[Items from a data source]
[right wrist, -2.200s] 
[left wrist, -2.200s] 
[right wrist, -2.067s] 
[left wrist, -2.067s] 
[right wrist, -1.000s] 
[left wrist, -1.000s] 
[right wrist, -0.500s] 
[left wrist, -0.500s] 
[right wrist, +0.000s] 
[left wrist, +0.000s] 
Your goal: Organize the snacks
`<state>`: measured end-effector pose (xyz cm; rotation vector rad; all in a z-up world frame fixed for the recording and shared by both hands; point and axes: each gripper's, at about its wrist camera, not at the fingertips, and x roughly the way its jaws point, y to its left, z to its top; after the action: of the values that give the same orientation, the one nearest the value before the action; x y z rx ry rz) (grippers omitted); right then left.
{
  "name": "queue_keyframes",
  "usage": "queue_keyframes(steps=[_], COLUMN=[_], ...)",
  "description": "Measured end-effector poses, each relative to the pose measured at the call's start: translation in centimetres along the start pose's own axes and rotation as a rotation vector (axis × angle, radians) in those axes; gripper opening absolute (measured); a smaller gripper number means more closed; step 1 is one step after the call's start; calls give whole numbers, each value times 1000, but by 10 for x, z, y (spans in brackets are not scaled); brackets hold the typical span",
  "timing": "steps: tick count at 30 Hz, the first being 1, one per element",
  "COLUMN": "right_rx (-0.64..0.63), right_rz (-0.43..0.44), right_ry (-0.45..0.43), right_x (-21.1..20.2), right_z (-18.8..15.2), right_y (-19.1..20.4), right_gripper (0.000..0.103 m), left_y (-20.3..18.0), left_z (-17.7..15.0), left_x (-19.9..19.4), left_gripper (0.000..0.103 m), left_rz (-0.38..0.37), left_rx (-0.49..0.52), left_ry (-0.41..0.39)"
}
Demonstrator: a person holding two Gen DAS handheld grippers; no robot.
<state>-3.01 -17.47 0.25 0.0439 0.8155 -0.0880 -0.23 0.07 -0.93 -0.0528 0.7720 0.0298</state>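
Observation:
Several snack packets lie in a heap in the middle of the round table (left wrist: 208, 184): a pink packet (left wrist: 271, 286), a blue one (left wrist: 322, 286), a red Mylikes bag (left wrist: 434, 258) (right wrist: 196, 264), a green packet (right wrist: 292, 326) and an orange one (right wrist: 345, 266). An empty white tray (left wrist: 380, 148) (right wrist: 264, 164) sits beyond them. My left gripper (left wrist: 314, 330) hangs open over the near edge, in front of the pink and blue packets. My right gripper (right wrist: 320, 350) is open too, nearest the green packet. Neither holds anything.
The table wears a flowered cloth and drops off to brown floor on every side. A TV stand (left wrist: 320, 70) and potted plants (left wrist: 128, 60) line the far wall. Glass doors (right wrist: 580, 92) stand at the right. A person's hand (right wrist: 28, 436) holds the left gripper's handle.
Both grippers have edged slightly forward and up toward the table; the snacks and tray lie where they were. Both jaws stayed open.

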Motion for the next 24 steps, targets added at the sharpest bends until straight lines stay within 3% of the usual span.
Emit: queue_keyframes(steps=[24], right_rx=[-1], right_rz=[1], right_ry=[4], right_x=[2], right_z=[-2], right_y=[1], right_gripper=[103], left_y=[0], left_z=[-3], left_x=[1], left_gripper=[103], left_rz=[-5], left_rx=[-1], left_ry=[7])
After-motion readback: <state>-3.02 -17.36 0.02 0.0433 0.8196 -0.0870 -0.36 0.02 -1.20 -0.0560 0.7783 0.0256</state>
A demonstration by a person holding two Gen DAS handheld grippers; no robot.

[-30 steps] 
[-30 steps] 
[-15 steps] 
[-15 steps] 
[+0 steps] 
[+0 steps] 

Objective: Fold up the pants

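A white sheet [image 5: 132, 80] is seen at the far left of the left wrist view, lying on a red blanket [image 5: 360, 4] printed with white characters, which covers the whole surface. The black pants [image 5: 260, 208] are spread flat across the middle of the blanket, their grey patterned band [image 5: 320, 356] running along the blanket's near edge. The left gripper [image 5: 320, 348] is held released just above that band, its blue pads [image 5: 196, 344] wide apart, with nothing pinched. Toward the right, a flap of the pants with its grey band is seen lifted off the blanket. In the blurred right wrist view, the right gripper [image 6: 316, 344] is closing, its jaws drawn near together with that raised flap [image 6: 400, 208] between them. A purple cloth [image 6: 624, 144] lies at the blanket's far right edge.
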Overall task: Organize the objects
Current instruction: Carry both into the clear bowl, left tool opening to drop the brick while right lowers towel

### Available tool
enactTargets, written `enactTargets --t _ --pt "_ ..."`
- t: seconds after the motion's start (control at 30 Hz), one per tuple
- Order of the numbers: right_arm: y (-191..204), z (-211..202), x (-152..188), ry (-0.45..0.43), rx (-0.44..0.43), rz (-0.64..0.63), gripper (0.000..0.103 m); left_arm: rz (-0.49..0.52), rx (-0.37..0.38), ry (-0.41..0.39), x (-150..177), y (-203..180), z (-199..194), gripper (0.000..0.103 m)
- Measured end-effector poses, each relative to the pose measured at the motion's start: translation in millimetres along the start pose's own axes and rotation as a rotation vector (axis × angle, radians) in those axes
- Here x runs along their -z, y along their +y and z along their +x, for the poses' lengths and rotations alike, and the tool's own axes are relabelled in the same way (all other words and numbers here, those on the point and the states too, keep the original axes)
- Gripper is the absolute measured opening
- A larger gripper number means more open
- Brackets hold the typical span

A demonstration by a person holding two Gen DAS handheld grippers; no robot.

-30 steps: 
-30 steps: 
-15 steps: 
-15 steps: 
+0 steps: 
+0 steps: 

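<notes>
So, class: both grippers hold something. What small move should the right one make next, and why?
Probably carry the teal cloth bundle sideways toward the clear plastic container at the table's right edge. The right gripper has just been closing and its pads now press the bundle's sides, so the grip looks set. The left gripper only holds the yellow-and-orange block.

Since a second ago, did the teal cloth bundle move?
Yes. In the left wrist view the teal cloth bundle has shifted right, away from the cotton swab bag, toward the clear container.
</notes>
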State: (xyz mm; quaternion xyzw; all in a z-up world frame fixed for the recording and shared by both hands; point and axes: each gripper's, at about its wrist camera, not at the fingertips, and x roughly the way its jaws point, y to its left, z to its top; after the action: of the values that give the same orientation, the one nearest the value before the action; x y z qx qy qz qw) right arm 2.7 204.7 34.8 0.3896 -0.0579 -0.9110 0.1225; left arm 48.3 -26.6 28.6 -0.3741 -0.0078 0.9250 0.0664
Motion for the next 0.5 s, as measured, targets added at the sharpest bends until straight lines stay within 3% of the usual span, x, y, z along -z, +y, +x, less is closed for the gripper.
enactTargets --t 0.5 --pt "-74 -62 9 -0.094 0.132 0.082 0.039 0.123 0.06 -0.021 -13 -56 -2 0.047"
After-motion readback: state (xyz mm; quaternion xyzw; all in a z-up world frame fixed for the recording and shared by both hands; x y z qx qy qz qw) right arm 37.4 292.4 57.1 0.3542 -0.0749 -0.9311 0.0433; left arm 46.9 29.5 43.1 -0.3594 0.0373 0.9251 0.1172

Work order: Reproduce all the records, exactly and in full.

Output:
[right wrist, -2.200s] 
[left wrist, -2.200s] 
[right wrist, -2.067s] 
[left wrist, -2.067s] 
[right wrist, -1.000s] 
[left wrist, -1.000s] 
[right wrist, -0.500s] 
[left wrist, -0.500s] 
[right wrist, +0.000s] 
[left wrist, +0.000s] 
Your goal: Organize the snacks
`<state>`: measured end-effector pose (xyz cm; rotation vector rad; all in a z-up world frame fixed for the recording and shared by both hands; point and axes: each gripper's, at about its wrist camera, not at the fingertips, and x roughly the way its jaws point, y to its left, z to its top; after the action: of the values that give the same orientation, the one nearest the value before the action; x y z rx ry rz) (grippers omitted); right then left.
{
  "name": "queue_keyframes",
  "usage": "queue_keyframes(steps=[_], COLUMN=[_], ...)",
  "description": "Measured end-effector poses, each relative to the pose measured at the call's start: translation in centimetres along the start pose's own axes and rotation as a rotation vector (axis × angle, radians) in those axes; gripper opening absolute (measured); a smaller gripper number means more closed; step 1 is one step after the call's start; calls give whole numbers, each value times 1000, but by 10 for x, z, y (spans in brackets are not scaled); brackets hold the typical span",
  "timing": "steps: tick count at 30 Hz, the first being 1, one per element",
  "COLUMN": "right_rx (-0.64..0.63), right_rz (-0.43..0.44), right_ry (-0.45..0.43), right_x (-21.1..20.2), right_z (-18.8..15.2), right_y (-19.1..20.4), right_gripper (0.000..0.103 m), left_y (-20.3..18.0), left_z (-17.7..15.0), left_x (-19.9..19.4), left_gripper (0.000..0.103 m), left_rz (-0.38..0.37), left_rx (-0.49..0.52), left_ry (-0.41..0.39)"
}
Demonstrator: a person holding two Gen DAS handheld grippers; no robot.
<state>-3.01 -17.47 0.25 0.0439 0.8155 -0.0880 -0.23 0.07 -0.93 -0.0528 0.7720 0.0298</state>
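Observation:
Several snack packets lie in a heap in the middle of the round table (left wrist: 208, 184): a pink packet (left wrist: 271, 286), a blue one (left wrist: 322, 286), a red Mylikes bag (left wrist: 434, 258) (right wrist: 196, 264), a green packet (right wrist: 292, 326) and an orange one (right wrist: 345, 266). An empty white tray (left wrist: 380, 148) (right wrist: 264, 164) sits beyond them. My left gripper (left wrist: 314, 330) hangs open over the near edge, in front of the pink and blue packets. My right gripper (right wrist: 320, 350) is open too, nearest the green packet. Neither holds anything.
The table wears a flowered cloth and drops off to brown floor on every side. A TV stand (left wrist: 320, 70) and potted plants (left wrist: 128, 60) line the far wall. Glass doors (right wrist: 580, 92) stand at the right. A person's hand (right wrist: 28, 436) holds the left gripper's handle.
Both grippers have edged slightly forward and up toward the table; the snacks and tray lie where they were. Both jaws stayed open.
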
Motion for the next 24 steps, targets added at the sharpest bends until straight lines stay within 3% of the usual span.
Emit: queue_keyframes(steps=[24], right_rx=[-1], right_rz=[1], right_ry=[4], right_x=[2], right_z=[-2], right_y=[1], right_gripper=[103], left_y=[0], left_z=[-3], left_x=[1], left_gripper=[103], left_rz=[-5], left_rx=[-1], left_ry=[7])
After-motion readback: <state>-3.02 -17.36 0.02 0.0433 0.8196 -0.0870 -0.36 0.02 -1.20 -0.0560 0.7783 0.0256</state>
A demonstration by a person holding two Gen DAS handheld grippers; no robot.

[-30 steps] 
[-30 steps] 
[-15 steps] 
[-15 steps] 
[+0 steps] 
[+0 steps] 

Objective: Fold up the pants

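A white sheet [image 5: 132, 80] is seen at the far left of the left wrist view, lying on a red blanket [image 5: 360, 4] printed with white characters, which covers the whole surface. The black pants [image 5: 260, 208] are spread flat across the middle of the blanket, their grey patterned band [image 5: 320, 356] running along the blanket's near edge. The left gripper [image 5: 320, 348] is held released just above that band, its blue pads [image 5: 196, 344] wide apart, with nothing pinched. Toward the right, a flap of the pants with its grey band is seen lifted off the blanket. In the blurred right wrist view, the right gripper [image 6: 316, 344] is closing, its jaws drawn near together with that raised flap [image 6: 400, 208] between them. A purple cloth [image 6: 624, 144] lies at the blanket's far right edge.
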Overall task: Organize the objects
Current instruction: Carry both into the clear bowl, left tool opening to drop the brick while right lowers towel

### Available tool
enactTargets, written `enactTargets --t _ --pt "_ ..."`
- t: seconds after the motion's start (control at 30 Hz), one per tuple
- Order of the numbers: right_arm: y (-191..204), z (-211..202), x (-152..188), ry (-0.45..0.43), rx (-0.44..0.43), rz (-0.64..0.63), gripper (0.000..0.103 m); left_arm: rz (-0.49..0.52), rx (-0.37..0.38), ry (-0.41..0.39), x (-150..177), y (-203..180), z (-199..194), gripper (0.000..0.103 m)
- Measured end-effector poses, each relative to the pose measured at the motion's start: translation in millimetres along the start pose's own axes and rotation as a rotation vector (axis × angle, radians) in those axes
- Here x runs along their -z, y along their +y and z along their +x, for the poses' lengths and rotations alike, and the tool's own axes are relabelled in the same way (all other words and numbers here, those on the point and the states too, keep the original axes)
- Gripper is the absolute measured opening
- A larger gripper number means more open
- Brackets hold the typical span

A demonstration by a person holding two Gen DAS handheld grippers; no robot.

-30 steps: 
-30 steps: 
-15 steps: 
-15 steps: 
+0 steps: 
+0 steps: 

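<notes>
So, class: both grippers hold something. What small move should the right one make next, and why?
Probably carry the teal cloth bundle sideways toward the clear plastic container at the table's right edge. The right gripper has just been closing and its pads now press the bundle's sides, so the grip looks set. The left gripper only holds the yellow-and-orange block.

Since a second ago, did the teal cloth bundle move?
Yes. In the left wrist view the teal cloth bundle has shifted right, away from the cotton swab bag, toward the clear container.
</notes>
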State: (xyz mm; quaternion xyzw; all in a z-up world frame fixed for the recording and shared by both hands; point and axes: each gripper's, at about its wrist camera, not at the fingertips, and x roughly the way its jaws point, y to its left, z to its top; after the action: of the values that give the same orientation, the one nearest the value before the action; x y z qx qy qz qw) right arm 2.7 204.7 34.8 0.3896 -0.0579 -0.9110 0.1225; left arm 48.3 -26.6 28.6 -0.3741 -0.0078 0.9250 0.0664
Motion for the next 0.5 s, as measured, targets added at the sharpest bends until straight lines stay within 3% of the usual span, x, y, z along -z, +y, +x, less is closed for the gripper.
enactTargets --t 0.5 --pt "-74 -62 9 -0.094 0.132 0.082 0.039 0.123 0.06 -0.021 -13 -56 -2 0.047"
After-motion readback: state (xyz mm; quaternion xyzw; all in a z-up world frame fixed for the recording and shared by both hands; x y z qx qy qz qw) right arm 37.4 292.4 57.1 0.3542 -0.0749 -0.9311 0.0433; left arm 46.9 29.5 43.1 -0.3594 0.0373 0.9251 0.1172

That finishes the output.